Parent educators purchase additional copies of the Baby Buzz Picks using funds from a WINGS grant. These books are used in the group’s visits with parents. An ongoing list of Baby Buzz Picks can be found on The Missourian’s website, emissourian.com.
The following review was written by area literacy advocate Nancy Nagel.
“Nothing goes right from early morning until bedtime for the young girl in this story. Told from a child’s eye view, ordinary events of a daily routine are too much to handle on this particular day.
“But a patient, understanding mother and agreeable baby brother bring about a loving routine at bedtime that soothes Bella into a good night’s sleep. The book has a very satisfactory ending as Bella reports the next day that she has been cheerful all day long.
“The text and pictures provide many visual cues for reading and discussing the story. Bella’s words are printed in large bold letters to let the reader know how loudly she is talking.
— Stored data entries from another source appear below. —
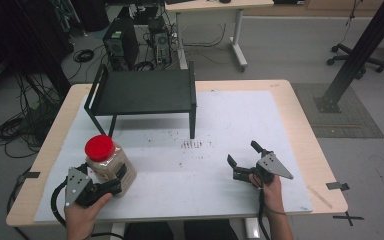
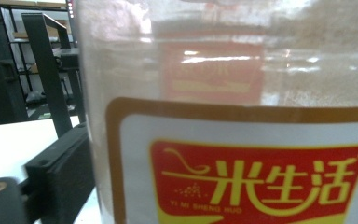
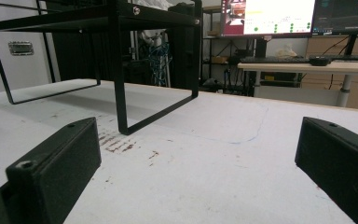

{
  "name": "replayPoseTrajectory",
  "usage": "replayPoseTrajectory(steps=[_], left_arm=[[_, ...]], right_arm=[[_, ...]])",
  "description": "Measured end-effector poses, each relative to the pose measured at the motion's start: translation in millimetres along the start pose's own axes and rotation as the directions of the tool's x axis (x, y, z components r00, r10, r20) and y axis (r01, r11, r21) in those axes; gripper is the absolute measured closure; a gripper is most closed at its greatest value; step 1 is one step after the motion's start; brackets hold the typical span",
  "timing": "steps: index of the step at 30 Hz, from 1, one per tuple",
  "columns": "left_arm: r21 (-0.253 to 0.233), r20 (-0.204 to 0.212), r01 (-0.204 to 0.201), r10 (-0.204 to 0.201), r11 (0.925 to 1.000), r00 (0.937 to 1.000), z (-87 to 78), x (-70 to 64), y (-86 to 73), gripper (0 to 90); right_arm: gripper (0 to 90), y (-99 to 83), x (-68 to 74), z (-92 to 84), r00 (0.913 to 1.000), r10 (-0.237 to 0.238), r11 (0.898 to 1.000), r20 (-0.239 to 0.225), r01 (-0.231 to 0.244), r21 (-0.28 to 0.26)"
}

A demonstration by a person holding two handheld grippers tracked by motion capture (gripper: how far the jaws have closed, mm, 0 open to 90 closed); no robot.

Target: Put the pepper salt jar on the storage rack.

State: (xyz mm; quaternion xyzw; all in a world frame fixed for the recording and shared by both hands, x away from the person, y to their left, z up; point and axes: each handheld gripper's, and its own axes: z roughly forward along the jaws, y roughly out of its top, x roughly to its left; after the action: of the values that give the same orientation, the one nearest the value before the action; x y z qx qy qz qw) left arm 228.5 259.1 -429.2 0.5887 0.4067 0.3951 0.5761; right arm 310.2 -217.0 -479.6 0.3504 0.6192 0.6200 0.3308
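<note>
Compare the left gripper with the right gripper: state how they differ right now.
The left gripper has the red-lidded jar between its jaws; the right gripper has nothing between its own. The left gripper sits at the table's near-left corner, the right gripper at the near right, its jaws spread wide. Both are black, hand-held, low over the white mat.

On the jar (image 2: 242, 140) label I read "米生活" in yellow on red, with "YI MI SHENG HUO" beneath.
</note>
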Motion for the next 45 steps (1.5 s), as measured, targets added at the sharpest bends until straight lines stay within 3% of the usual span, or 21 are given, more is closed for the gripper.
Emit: replayPoseTrajectory(steps=[18,26,45], left_arm=[[0.007,0.001,-0.006,0.006,1.0,1.0,-0.8,-1.7,-0.2,13.6],[0.01,0.014,0.0,0.0,0.9999,0.9999,-0.1,-3.2,0.6,20.8],[0.017,0.027,-0.002,0.002,0.9999,0.9996,-1.6,-2.3,1.3,25.4]], right_arm=[[0.0,0.0,0.0,0.0,1.0,0.0,1.0,0.0,0.0,0.0],[0.0,0.0,0.0,0.0,1.0,0.001,1.0,0.0,-0.001,0.0],[0.0,0.0,0.0,0.1,1.0,-0.001,1.0,-0.001,0.001,0.001]])
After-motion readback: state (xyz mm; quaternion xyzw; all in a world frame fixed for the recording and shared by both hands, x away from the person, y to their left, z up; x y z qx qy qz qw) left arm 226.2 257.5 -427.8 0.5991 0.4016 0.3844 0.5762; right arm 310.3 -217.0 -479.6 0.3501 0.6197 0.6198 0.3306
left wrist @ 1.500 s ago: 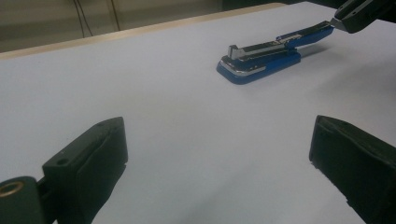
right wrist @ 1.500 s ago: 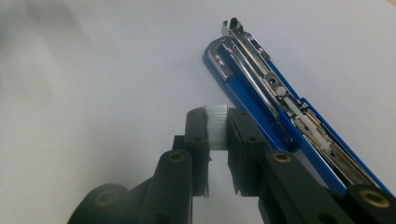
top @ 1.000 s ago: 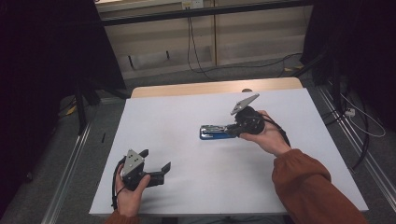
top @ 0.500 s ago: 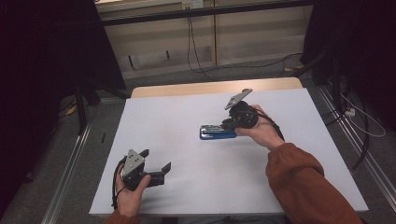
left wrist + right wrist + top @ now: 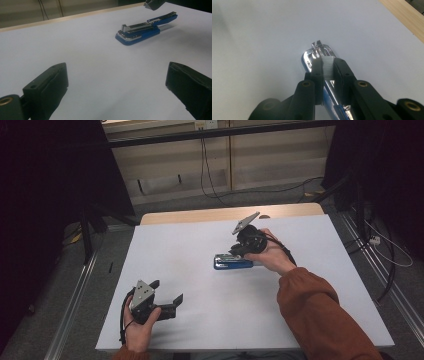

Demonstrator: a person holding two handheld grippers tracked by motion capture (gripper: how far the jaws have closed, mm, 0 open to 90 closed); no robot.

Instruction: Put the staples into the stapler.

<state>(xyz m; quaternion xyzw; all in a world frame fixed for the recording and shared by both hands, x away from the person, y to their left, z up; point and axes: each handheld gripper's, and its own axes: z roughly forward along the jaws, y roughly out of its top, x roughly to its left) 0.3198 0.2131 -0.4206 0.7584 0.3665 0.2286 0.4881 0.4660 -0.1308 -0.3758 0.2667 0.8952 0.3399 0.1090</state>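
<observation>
Blue stapler [image 5: 233, 263] lies flat on the white tabletop [image 5: 200, 330], right of centre and nearer the far edge, top arm hinged open — so the staple channel is exposed. Right gripper [image 5: 328, 66] hangs over that channel with its jaws clamped on a strip of staples [image 5: 328, 65], held lengthwise in line with the stapler, likely for loading. Left gripper [image 5: 117, 82] rests near the near left corner, jaws wide apart and holding nothing — parked well clear of the work.
</observation>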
“ ‘Get out of my room! My cookie broke! And No! You can’t be princesses!’
“The expressions depicted on the faces of the mother, baby brother and bystanders should be familiar to any parent whose child has had a meltdown in public.
“This book provides a humorous starting point for discussing your child’s emotions. You might ask your child how she thinks Bella feels about various situations in the story, then encourage her to talk about her own experiences. This story is told from Bella, the child’s perspective.
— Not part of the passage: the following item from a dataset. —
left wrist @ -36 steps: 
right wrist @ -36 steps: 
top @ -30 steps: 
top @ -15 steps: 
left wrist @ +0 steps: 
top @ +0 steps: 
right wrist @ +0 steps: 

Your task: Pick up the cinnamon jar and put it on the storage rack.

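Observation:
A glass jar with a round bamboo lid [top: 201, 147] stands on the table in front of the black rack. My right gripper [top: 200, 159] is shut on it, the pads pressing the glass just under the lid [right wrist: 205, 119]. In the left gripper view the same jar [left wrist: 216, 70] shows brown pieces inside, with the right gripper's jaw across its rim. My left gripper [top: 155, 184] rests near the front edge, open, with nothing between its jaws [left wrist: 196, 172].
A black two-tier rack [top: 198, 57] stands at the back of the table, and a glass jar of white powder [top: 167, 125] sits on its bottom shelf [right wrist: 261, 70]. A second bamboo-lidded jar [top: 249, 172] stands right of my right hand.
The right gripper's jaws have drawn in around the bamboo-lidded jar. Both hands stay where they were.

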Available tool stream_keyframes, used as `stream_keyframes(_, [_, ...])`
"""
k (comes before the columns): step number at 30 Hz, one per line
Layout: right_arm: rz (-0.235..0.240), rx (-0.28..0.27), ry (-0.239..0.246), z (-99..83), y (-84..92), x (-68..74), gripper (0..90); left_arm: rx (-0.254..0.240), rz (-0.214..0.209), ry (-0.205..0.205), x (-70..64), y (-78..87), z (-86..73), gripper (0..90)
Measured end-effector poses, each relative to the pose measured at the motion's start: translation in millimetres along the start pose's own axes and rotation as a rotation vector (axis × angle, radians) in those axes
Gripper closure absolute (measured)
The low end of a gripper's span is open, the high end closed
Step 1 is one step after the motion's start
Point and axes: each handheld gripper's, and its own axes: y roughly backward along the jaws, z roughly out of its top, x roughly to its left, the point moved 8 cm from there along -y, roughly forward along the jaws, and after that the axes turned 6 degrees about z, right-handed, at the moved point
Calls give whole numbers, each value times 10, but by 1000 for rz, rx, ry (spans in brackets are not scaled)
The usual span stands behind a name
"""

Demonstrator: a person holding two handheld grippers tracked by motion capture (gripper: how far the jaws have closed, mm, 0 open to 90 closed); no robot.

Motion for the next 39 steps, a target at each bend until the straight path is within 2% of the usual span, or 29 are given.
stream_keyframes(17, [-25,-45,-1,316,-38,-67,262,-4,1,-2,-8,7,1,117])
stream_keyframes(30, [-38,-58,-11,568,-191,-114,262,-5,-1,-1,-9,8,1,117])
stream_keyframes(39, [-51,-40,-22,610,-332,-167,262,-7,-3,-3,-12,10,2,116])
“A 3-year-old’s take on too cold bath water, or scratchy ballet tights is quite different from her parents’. Listening to your child tell her side of the story may help avoid tantrums in the future.
“Young children experience strong emotions beginning in their second year of life. The ‘terrible 2’s usually start long before age 2 as children become mobile and are curious about their world, yet have limits set on their movements. Temper tantrums and meltdowns are their way of telling you they just can’t cope with what’s going on any more.
“There are many resources about temper tantrums, discipline and social emotional development available from your local library, bookseller, online and your public school districts’s early childhood program.”
Other parent educator favorites this month are: “I Love My Daddy” by Giles Andreae, “Two Little Monkeys” by Mem Fox, “Green” by Laura Vaccaro Seeger, and “Chloe” by Peter McCarty.